Exercise directions:
Using the listing below, work out how many lines include the word "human". Only the number is to be given.

Supplied records:

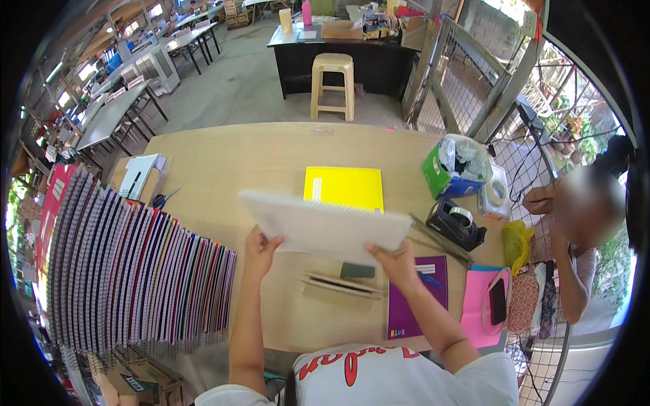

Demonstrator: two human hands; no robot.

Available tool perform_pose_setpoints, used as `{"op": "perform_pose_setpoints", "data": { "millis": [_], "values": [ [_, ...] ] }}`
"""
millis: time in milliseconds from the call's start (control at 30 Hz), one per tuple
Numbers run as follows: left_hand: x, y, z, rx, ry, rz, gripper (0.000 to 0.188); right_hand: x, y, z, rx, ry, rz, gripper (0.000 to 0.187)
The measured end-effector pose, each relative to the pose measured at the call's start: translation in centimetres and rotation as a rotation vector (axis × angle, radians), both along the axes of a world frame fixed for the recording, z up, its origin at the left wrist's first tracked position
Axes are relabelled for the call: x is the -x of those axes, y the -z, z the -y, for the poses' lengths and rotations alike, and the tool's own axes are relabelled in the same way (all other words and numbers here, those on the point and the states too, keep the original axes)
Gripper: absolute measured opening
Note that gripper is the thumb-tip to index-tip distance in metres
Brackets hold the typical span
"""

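Observation:
Between both hands I hold a thick white stack of paper (325,223) above the table, tilted and slightly blurred, with a toothed-looking upper edge. My left hand (261,249) grips its lower left corner, thumb on the front. At the lower right edge, my right hand (395,262) is closed on it the same way. Behind the stack lies a yellow spiral notebook (343,184), partly covered. Below it are a narrow brown wooden-looking piece (342,285) and a small dark green block (357,271). A purple notebook (409,314) with a blue pen (428,279) lies under my right forearm.
Many spiral notebooks (135,264) stand in a long row at left, near scissors (164,198). On the right are metal coils (440,242), a black tape dispenser (455,227), a box of plastic scraps (457,166) and a phone (498,301). Another person (575,271) is beyond the mesh.

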State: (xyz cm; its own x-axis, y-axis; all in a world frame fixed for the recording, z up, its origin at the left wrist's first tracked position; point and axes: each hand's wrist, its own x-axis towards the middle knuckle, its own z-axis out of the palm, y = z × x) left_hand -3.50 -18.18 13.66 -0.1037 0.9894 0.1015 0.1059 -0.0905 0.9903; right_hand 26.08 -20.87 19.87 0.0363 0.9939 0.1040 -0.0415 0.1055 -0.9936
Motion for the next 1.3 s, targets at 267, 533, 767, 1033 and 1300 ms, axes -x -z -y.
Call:
{"op": "perform_pose_setpoints", "data": {
  "millis": [267,533,767,1033,1300],
  "values": [
    [7.1,7.0,5.3,0.012,-0.058,0.165,0.032,5.7,3.2,3.6,-0.012,-0.206,0.335,0.027],
    [0.2,12.6,8.1,0.173,0.106,0.328,0.050,-1.0,8.1,7.6,-0.002,-0.083,0.268,0.034],
    [-3.0,17.1,11.0,0.214,-0.082,-0.424,0.077,-4.9,19.1,7.6,0.079,-0.183,0.261,0.050],
    [-16.0,-3.8,11.7,-0.490,0.119,-1.023,0.044,-8.6,15.4,4.3,-0.001,-0.456,0.335,0.058],
    [-20.2,-4.6,10.4,-0.568,0.006,-0.944,0.026,-17.8,16.6,-2.4,-0.172,0.100,1.420,0.028]
  ]
}}
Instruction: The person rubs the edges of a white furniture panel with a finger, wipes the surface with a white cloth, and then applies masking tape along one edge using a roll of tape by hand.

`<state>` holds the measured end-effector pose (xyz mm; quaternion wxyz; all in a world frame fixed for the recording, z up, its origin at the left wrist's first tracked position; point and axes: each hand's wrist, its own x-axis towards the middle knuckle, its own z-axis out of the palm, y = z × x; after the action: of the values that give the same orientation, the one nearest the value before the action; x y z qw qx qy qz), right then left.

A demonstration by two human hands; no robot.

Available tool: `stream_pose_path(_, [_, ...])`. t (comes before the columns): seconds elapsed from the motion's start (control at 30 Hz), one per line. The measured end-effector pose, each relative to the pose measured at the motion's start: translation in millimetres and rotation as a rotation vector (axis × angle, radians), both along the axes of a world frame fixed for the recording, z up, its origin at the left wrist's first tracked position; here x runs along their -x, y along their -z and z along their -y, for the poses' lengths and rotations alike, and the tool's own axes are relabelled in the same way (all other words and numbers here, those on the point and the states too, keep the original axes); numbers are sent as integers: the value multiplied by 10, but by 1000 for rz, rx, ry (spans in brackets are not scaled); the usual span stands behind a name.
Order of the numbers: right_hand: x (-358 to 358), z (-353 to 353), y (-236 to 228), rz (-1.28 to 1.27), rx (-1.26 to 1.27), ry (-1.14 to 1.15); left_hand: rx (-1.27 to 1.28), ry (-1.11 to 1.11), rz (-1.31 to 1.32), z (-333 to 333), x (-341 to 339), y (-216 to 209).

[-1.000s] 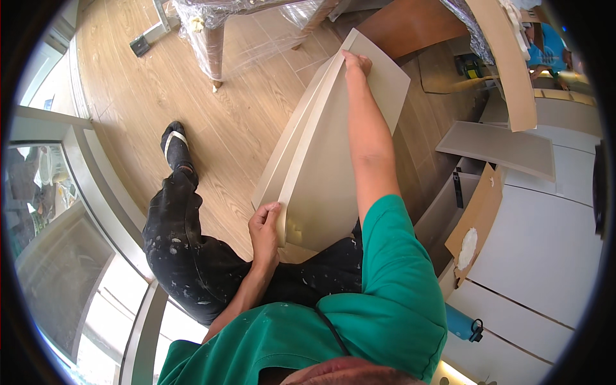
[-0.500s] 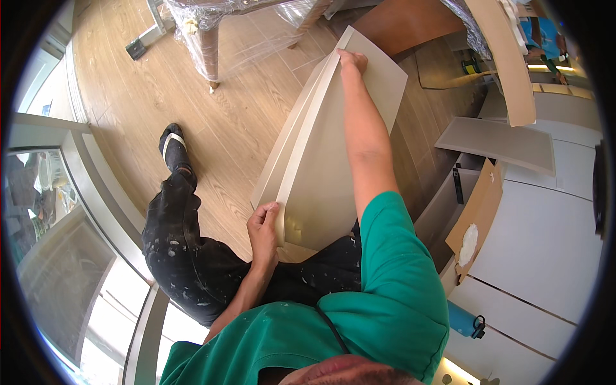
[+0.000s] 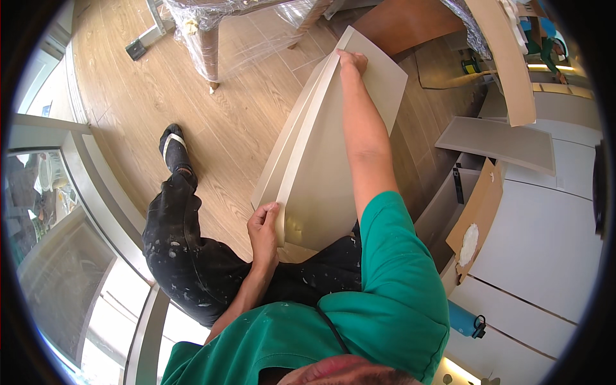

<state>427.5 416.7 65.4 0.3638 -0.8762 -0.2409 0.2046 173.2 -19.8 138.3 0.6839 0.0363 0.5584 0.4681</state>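
Tall beige cabinet panels [image 3: 340,154] stand on edge on the wood floor in front of me, at least two side by side, leaning slightly apart. At the far upper end of the nearest panel, my right hand [image 3: 352,61] grips over its edge, arm stretched out. My left hand [image 3: 263,226] pinches the near end of the same panel's edge, thumb and fingers closed round it. A small dent or shiny spot shows on the panel face close to the left hand. The panel's lower side is partly hidden by my right arm and leg.
A plastic-wrapped piece of furniture [image 3: 208,51] stands at the far left. White cabinets [image 3: 545,237], a torn cardboard piece [image 3: 473,221] and a loose grey panel [image 3: 497,144] are on the right. A glazed frame [image 3: 70,212] borders the left. A blue bottle [image 3: 463,319] lies lower right.
Both hands and the panels stay where they were. At the far upper right, another person has shifted position slightly.
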Motion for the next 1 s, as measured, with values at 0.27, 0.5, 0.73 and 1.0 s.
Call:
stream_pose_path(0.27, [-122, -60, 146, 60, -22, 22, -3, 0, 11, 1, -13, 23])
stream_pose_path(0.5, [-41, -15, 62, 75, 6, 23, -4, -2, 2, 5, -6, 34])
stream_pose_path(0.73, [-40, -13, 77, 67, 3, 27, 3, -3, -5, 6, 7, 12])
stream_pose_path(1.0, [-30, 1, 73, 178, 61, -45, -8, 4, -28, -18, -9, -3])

Output for this task:
2